SUPPLIED DATA section start
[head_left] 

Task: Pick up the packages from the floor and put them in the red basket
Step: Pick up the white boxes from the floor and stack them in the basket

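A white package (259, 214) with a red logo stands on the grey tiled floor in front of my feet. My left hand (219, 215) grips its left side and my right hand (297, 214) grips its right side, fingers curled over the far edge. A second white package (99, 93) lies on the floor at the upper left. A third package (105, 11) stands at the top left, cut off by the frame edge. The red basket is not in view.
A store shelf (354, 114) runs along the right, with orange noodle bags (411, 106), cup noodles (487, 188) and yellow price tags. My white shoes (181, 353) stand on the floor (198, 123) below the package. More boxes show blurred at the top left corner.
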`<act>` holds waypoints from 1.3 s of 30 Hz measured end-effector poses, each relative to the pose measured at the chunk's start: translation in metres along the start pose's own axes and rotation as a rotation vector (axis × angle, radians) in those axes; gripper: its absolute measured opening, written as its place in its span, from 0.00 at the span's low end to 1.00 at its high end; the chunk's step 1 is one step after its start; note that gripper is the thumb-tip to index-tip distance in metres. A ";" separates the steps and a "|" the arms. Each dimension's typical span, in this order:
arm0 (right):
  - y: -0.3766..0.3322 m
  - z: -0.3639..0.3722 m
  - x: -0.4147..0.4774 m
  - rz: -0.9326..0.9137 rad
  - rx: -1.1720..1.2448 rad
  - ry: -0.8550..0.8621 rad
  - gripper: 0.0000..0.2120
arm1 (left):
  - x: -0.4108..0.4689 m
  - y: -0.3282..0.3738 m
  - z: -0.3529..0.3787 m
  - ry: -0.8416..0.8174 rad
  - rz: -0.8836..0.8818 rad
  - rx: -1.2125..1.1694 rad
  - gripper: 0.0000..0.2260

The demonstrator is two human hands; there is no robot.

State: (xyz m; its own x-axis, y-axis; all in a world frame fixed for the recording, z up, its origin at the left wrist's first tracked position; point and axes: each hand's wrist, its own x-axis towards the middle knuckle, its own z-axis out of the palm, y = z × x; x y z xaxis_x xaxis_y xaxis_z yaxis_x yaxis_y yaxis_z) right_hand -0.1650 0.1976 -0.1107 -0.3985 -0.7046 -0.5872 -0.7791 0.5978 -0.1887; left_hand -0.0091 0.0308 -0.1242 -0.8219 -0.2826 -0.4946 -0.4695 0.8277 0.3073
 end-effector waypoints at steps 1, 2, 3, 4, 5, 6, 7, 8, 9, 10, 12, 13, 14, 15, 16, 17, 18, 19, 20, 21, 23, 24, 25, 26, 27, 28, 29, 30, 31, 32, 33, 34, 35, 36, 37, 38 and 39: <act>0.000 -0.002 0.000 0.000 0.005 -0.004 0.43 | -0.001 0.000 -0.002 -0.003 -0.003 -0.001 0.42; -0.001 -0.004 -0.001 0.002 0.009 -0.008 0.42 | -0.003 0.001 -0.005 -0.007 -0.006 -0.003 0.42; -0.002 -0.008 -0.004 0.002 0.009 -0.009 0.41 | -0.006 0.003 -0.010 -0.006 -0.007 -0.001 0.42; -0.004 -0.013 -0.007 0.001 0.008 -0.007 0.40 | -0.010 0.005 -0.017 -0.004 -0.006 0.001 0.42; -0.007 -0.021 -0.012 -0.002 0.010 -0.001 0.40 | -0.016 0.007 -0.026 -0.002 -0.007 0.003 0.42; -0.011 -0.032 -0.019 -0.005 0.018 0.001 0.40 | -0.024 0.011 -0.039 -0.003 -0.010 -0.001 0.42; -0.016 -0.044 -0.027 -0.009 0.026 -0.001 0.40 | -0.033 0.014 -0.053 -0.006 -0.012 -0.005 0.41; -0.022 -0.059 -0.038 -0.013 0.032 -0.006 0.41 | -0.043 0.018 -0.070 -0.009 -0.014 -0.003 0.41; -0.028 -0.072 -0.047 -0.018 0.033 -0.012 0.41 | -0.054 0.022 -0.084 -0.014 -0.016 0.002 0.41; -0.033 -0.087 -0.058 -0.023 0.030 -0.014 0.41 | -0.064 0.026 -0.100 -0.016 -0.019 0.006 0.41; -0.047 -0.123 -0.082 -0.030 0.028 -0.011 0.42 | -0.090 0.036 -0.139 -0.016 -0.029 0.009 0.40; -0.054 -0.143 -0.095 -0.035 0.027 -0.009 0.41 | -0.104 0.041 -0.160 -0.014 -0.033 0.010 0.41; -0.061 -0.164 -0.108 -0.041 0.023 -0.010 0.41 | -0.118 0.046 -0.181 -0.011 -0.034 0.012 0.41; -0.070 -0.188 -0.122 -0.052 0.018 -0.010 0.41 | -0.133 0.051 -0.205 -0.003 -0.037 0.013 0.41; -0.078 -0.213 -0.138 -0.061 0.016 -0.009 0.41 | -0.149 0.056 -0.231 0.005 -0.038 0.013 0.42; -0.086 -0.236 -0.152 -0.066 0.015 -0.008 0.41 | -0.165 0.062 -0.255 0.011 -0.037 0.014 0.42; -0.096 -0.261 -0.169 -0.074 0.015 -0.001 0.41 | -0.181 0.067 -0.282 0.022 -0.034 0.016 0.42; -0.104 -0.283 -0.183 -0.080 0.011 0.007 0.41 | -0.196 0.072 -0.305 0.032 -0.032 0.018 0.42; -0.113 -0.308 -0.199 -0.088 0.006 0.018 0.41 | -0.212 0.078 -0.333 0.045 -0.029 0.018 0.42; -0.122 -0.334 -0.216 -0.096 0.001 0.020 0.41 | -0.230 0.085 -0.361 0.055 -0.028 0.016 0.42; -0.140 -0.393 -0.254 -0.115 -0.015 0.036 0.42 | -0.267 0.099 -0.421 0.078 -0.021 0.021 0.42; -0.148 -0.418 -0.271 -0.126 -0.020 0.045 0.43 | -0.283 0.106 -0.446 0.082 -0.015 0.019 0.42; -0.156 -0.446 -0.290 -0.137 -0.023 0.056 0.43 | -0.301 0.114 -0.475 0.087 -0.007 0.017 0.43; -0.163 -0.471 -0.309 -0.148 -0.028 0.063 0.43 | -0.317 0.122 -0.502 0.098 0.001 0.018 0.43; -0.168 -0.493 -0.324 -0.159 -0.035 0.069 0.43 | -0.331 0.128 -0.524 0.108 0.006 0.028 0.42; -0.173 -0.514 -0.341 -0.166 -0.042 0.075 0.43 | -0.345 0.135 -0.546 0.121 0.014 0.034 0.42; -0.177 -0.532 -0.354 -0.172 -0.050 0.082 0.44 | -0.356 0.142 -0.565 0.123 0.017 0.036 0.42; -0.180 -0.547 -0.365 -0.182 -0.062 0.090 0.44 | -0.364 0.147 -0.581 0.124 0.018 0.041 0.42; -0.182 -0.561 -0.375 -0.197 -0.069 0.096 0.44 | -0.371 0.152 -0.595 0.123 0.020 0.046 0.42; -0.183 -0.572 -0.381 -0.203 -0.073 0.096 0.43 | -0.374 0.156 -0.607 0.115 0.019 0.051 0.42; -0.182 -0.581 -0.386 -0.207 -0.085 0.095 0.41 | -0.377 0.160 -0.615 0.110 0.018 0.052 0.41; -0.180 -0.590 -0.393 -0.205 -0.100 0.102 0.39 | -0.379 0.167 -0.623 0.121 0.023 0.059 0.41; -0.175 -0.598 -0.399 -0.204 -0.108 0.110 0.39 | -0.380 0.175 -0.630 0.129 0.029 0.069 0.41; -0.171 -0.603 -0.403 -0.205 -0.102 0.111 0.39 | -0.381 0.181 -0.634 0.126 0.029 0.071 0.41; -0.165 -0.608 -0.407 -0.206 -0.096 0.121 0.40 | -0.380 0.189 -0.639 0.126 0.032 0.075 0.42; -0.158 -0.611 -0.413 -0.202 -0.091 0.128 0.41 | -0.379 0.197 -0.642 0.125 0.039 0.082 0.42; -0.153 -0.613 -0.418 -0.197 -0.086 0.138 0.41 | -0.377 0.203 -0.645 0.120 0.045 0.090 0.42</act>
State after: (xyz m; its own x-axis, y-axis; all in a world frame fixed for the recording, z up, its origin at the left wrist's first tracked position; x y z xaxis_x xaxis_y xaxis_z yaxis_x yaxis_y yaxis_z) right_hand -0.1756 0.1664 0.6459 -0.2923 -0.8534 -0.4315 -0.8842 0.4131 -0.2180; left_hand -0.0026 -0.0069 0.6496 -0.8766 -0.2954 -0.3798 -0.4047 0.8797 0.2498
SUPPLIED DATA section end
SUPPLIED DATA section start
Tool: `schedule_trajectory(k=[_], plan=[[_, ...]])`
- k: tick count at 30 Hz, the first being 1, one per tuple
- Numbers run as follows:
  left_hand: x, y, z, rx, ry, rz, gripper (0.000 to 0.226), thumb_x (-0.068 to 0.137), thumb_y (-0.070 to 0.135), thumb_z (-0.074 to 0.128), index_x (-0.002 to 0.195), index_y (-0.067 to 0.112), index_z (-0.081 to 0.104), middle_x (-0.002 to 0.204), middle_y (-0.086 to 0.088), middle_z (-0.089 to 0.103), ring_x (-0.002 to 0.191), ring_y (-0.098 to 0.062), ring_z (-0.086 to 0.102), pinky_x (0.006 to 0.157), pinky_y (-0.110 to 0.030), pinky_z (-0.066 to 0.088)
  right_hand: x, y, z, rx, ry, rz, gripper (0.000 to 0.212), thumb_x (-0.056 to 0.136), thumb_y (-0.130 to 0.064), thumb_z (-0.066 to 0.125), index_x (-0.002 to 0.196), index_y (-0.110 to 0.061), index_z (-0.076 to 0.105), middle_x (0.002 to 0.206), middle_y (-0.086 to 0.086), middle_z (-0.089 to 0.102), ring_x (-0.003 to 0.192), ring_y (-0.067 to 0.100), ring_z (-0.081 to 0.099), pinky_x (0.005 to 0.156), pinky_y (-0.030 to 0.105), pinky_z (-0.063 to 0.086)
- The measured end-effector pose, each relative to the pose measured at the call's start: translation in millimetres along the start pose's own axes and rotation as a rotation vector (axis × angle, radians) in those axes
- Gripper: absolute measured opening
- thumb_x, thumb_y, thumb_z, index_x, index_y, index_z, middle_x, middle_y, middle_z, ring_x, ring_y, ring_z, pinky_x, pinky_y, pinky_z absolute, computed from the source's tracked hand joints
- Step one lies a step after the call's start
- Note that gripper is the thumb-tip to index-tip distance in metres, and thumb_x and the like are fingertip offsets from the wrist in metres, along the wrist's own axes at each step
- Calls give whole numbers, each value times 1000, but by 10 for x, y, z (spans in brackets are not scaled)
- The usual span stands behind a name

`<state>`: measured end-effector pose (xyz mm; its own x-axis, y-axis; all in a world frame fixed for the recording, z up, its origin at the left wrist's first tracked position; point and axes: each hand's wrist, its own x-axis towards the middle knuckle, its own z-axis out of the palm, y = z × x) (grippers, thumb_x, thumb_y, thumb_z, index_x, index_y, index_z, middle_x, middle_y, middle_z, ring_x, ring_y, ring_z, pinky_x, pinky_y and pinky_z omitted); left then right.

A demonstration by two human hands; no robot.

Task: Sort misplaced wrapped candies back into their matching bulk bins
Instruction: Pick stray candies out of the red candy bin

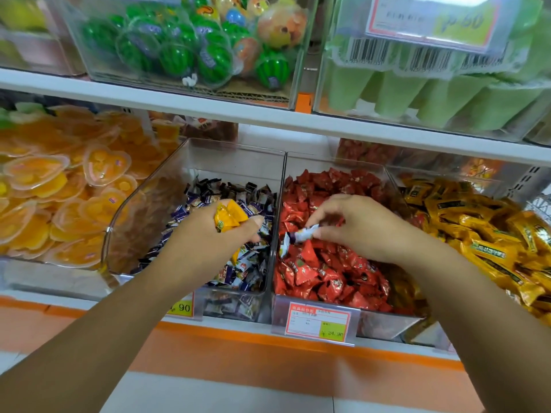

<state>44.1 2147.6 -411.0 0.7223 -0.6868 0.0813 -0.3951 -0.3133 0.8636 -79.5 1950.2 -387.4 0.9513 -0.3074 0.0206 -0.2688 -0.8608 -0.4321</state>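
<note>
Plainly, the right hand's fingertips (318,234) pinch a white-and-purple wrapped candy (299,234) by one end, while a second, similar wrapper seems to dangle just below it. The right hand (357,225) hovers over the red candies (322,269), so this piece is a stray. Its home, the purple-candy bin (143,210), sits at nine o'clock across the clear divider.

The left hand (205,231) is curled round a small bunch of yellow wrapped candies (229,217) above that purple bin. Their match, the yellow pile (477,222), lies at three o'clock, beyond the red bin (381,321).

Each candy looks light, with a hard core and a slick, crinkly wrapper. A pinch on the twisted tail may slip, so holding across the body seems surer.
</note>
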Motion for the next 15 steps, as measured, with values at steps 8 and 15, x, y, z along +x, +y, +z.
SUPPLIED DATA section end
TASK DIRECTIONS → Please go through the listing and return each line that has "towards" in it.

SOLUTION →
State: (xyz m; its own x-axis, y-axis; all in a world frame fixed for the recording, z up, its origin at the left wrist's first tracked position; point and axes: each hand's wrist, its own x-axis towards the middle knuckle, its own z-axis out of the palm, y = z × x; x y z xaxis_x xaxis_y xaxis_z yaxis_x yaxis_y yaxis_z) right_hand -0.1650 0.1976 -0.1107 -0.3985 -0.7046 -0.5872 -0.7791 0.5978 -0.1887; left_hand -0.0091 0.0308 -0.1242 -0.8219 -0.2826 -0.4946 -0.4695 0.8277 0.3073
`<state>`: measured end-effector pose (xyz mm; its own x-axis, y-axis; all in a world frame fixed for the recording, z up, its origin at the left wrist's first tracked position; point and axes: each hand's wrist, its own x-axis towards the middle knuckle, its own z-axis out of the palm, y = z × x) (grippers, thumb_x, thumb_y, thumb_z, index_x, index_y, index_z, middle_x, middle_y, middle_z, ring_x, ring_y, ring_z, pinky_x, pinky_y and pinky_z omitted); left then right.

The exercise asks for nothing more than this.